=== GOAL OF THE EXERCISE ===
Collect all lines from the records below that include the word "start".

*** INPUT DATA Section Begins ***

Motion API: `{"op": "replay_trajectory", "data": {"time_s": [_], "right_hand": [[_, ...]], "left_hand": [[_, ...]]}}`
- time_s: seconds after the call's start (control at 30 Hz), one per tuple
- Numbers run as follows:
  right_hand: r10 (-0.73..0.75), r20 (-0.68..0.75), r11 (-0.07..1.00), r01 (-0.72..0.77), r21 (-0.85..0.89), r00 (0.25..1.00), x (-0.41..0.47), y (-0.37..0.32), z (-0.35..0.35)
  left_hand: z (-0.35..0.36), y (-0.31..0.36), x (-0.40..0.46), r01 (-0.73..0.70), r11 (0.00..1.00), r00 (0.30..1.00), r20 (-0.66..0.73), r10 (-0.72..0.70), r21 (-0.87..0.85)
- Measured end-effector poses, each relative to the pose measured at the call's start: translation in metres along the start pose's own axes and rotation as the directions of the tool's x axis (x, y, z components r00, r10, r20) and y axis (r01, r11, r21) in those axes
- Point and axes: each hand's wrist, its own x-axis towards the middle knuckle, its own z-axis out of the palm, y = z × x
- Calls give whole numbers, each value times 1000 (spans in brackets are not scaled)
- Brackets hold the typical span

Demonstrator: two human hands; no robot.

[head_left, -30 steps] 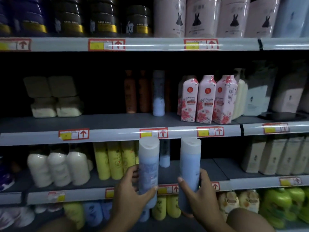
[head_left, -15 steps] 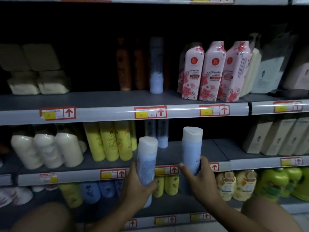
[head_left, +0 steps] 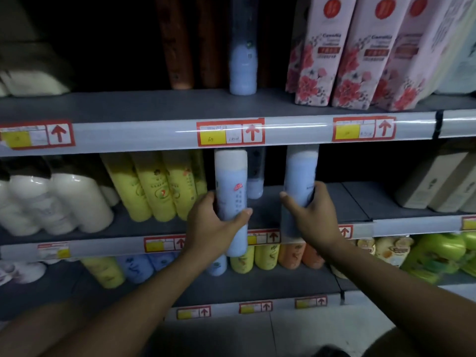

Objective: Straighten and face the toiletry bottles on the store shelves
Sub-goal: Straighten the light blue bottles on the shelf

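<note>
I hold two tall light-blue bottles with white caps upright in front of the middle shelf (head_left: 355,202). My left hand (head_left: 215,226) grips the left blue bottle (head_left: 230,181) around its lower half, with its printed label facing me. My right hand (head_left: 313,213) grips the right blue bottle (head_left: 300,173) at mid-height. Both caps reach up to the price rail (head_left: 154,136) of the shelf above. Behind them, one more blue bottle (head_left: 255,186) stands deep on the middle shelf.
Yellow bottles (head_left: 152,186) and white bottles (head_left: 77,202) stand to the left on the middle shelf, beige cartons (head_left: 438,186) to the right. Above are a blue bottle (head_left: 243,63), brown bottles (head_left: 177,47) and pink floral cartons (head_left: 347,55). The lower shelf holds mixed coloured bottles (head_left: 265,256).
Both hands have carried the blue bottles forward toward the middle shelf. The view has dropped and come closer to the shelves.
</note>
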Motion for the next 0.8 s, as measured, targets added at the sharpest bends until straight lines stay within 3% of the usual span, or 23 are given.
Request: {"op": "replay_trajectory", "data": {"time_s": [0.3, 0.53, 0.7, 0.8], "right_hand": [[55, -54, 998, -55, 2, 997, 51, 18, 31], [57, -76, 998, -59, -23, 995, 70, 27, 48], [7, -46, 999, -9, -50, 999, 78, 31, 51], [25, 1, 987, -25, -160, 1000, 76, 33, 46]], "left_hand": [[29, -4, 45, -72, 977, 954, -271, 126, 201], [56, -24, 63, -36, 981, 917, -384, 108, 188], [60, -27, 72, -17, 979, 906, -411, 101, 202], [55, -30, 62, -43, 976, 930, -347, 117, 215]]}}
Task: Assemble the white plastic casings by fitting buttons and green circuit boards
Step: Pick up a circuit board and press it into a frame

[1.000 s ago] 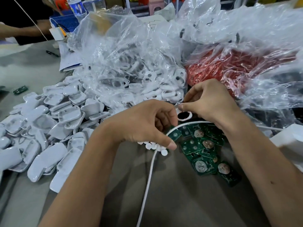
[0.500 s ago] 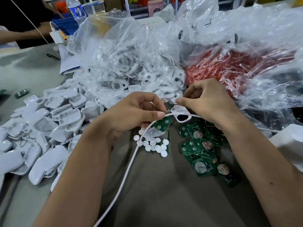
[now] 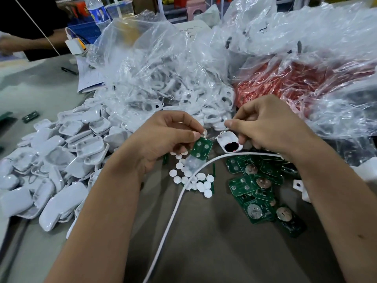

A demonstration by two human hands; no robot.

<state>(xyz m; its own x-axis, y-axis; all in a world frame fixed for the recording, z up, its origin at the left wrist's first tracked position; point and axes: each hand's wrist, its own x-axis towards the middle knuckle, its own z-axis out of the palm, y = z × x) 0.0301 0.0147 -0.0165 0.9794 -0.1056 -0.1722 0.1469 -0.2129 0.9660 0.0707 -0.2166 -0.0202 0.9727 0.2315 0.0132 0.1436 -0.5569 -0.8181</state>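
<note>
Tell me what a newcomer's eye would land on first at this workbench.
First the two hands at the centre: the left hand pinches a green circuit board, and the right hand holds an open white casing beside it. Next, the heap of white casings spread on the left, and the crinkled clear bags behind. Below the hands lie white round buttons and loose green boards.

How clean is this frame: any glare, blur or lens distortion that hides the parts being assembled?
Head view: glare streaks the clear plastic bags, obscuring the casings inside; wide-angle distortion bends the edges, and the loose casing pile at far left is soft; the centre is sharp, with the left hand pinching a green circuit board and the right hand holding a white casing.
</note>
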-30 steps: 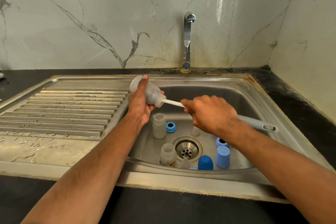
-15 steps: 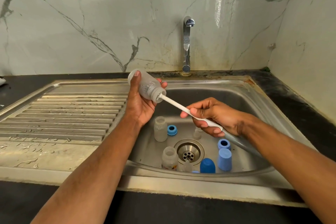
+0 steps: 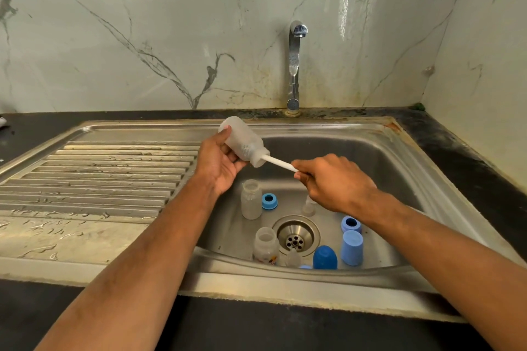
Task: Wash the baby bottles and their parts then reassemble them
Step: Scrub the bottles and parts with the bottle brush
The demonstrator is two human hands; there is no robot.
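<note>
Our left hand [image 3: 221, 164] holds a cloudy baby bottle [image 3: 243, 141], thumb on its base & fingers curled under its side. The bottle is tipped, mouth down and to the right, up over the left edge of the sink bowl. A white brush stick [image 3: 281, 164] goes into that mouth. Our right hand [image 3: 335, 184] is closed tight round the other end of the stick; the rest of the handle is hidden under the hand.

Down in the sink [image 3: 399, 168] sit the other parts. A 2nd bottle [image 3: 251, 199] stands up with no top, and a blue ring [image 3: 269, 201] lies just beside it on the right. A 3rd bottle [image 3: 265, 246] stands at the front, left of the drain [image 3: 296, 236]. Right of the drain are a light blue ring [image 3: 351, 224], a light blue cap [image 3: 353, 248] and a dark blue cap [image 3: 325, 258]. A small clear piece [image 3: 308, 206] sits behind the drain, maybe a teat, but it's hard to tell.

The tap [image 3: 295, 65] stands at the back wall. The ribbed draining board [image 3: 99, 174] on the left has wet marks.
</note>
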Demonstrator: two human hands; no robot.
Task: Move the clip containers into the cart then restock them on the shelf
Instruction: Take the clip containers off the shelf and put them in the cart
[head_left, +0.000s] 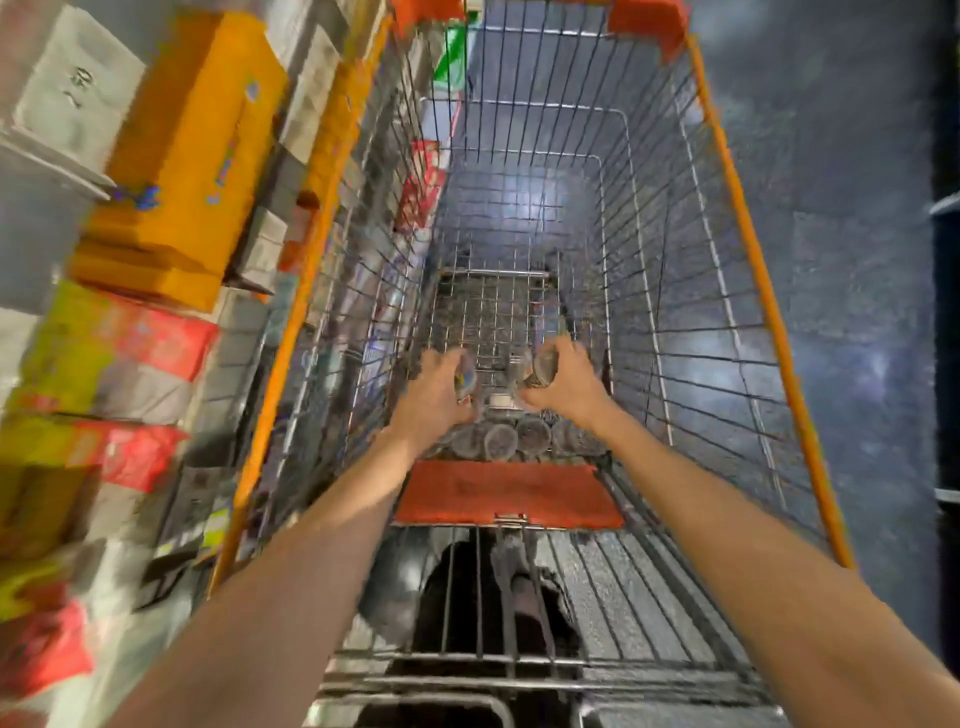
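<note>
Shop aisle with a dark speckled floor (857, 312) filling the right of the frame; picture blurred, most heavily at the left.

Clip containers (514, 439): a row of small round clear tubs lying on the bottom of the cart (748, 249), low in the centre of the frame, just above the orange-red flap (509, 493) of the child seat. Contents too blurred to identify. One further tub (543, 369) is gripped in the right hand (569, 382), fingers curled round it, just above the row. The left hand (434, 397) is curled round another tub (465, 379) bearing a coloured label, beside the first and apart from it. Both hands are inside the basket, forearms reaching in from the bottom corners of the frame.

The cart is a wire basket with orange rim rails and orange corner guards at the top of the frame. Its bottom toward the far end shows bare mesh.

Shelves (47, 171) run along the left edge, close against the cart's side, stocked with an orange box (187, 150), grey cartons (78, 78) and red and yellow-green packs (124, 338). Labels unreadable.

A dark shape shows through the grid below the seat flap, bottom centre; cannot tell what it is.
</note>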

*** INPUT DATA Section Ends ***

=== OUTPUT OF THE EXERCISE ===
- time_s: seconds after the call's start (control at 30 Hz), one per tuple
- Measured end-effector poses, each relative to the pose measured at the call's start: translation in metres along the start pose's own axes and rotation as the directions of the tool's x axis (x, y, z components r00, r10, r20) and y axis (r01, r11, r21) in those axes

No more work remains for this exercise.